Después de comer, la siesta era obligatoria en aquel verano
de fuego. Sin sueño y a oscuras, aquel el rato era muy aburrido. Pero se
estropeó la persiana y quedó despejado el agujero de la cuerda verde en el
marco de la ventana. Desde ese momento en el techo del cuarto oscuro se
proyectaba la imagen de la calle. Pasó el tío Perico con su burro camino del
huerto y vimos su figura inversa en la pantalla encalada moviéndose lentamente
al ritmo cansino que marcaba el choque de las herraduras sobre el empedrado.
Esperando nuevos protagonistas quedábamos finalmente dormidos panza arriba.

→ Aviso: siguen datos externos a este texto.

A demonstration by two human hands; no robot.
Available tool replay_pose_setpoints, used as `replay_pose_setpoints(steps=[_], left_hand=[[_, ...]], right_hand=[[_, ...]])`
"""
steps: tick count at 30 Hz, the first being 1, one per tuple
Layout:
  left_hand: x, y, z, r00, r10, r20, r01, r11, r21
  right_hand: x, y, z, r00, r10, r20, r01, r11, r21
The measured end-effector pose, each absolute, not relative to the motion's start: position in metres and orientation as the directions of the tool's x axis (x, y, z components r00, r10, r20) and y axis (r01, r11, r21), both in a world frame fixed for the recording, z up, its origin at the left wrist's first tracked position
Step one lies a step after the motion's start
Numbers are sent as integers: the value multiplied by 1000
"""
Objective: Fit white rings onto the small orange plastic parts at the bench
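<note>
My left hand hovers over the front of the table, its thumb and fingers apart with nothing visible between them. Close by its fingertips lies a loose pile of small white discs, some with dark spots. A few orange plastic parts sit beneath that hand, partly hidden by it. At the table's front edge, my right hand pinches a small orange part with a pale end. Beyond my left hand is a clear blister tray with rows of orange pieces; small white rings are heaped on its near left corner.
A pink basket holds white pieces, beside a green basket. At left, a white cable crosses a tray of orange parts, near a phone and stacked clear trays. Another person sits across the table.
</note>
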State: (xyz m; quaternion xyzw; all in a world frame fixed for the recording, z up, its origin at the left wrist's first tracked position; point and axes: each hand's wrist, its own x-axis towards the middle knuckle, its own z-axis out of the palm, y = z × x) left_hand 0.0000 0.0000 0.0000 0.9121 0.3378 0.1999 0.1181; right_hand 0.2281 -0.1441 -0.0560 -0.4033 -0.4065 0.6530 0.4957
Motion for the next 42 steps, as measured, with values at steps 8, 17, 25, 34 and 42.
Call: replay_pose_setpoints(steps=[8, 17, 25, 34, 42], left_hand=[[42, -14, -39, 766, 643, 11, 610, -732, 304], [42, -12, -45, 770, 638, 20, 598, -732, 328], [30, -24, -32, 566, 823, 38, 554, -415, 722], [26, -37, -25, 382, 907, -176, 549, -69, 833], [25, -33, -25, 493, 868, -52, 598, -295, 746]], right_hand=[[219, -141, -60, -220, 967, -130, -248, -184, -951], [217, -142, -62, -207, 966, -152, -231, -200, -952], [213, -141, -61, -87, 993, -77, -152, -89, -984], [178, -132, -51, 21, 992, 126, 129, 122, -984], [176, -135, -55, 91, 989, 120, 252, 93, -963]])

La misma programación se repetía día tras día del ardiente
verano de aquel pueblo en el que nada pasaba salvo la monótona marcha del burro
del tío Perico.
Un día, dormitando, nos despertó el ruido de un trote y
ruedas. En la pantalla encalada vimos un anciano vestido de blanco sobre una
calesa tirada por un caballo. El anciano, muy elegante, se protegía a pleno sol
de la lluvia inexistente con un paraguas blanco y, para colmo, llevaba apoyado
en el hombro un enorme cazamariposas.
-¿Quién es ese señor, tía Margarita?
- Es el amo.
-Ah! Contesté sin entender nada.
Mi madre me explicó que el anciano era el conde, propietario
de la mayor parte del olivar, de la huerta, de las viñas, de los ganados y de
prácticamente todo el monte de aquel pueblo olvidado. Seguía sin entender nada
de por qué era el amo.
El venerable anciano vivía en Madrid y cuando venía en
verano le gustaba recorrer sus propiedades a caballo. Para proteger su piel
blanca utilizaba un parasol blanco.
Resuelto el misterio del paraguas blanco, seguía sin
entender la razón del cazamariposas.
Años más tarde, consultando documentación para mi tesis
doctoral, descubrí que el elegante anciano del cazamariposas era un reconocido
entomólogo y el Presidente de la Sociedad Española de Ciencias Naturales, nada
más y nada menos .
Sigo comprender por qué él era el amo de tantos pobres y qué
hacía tan gran sabio con tantos ignorantes.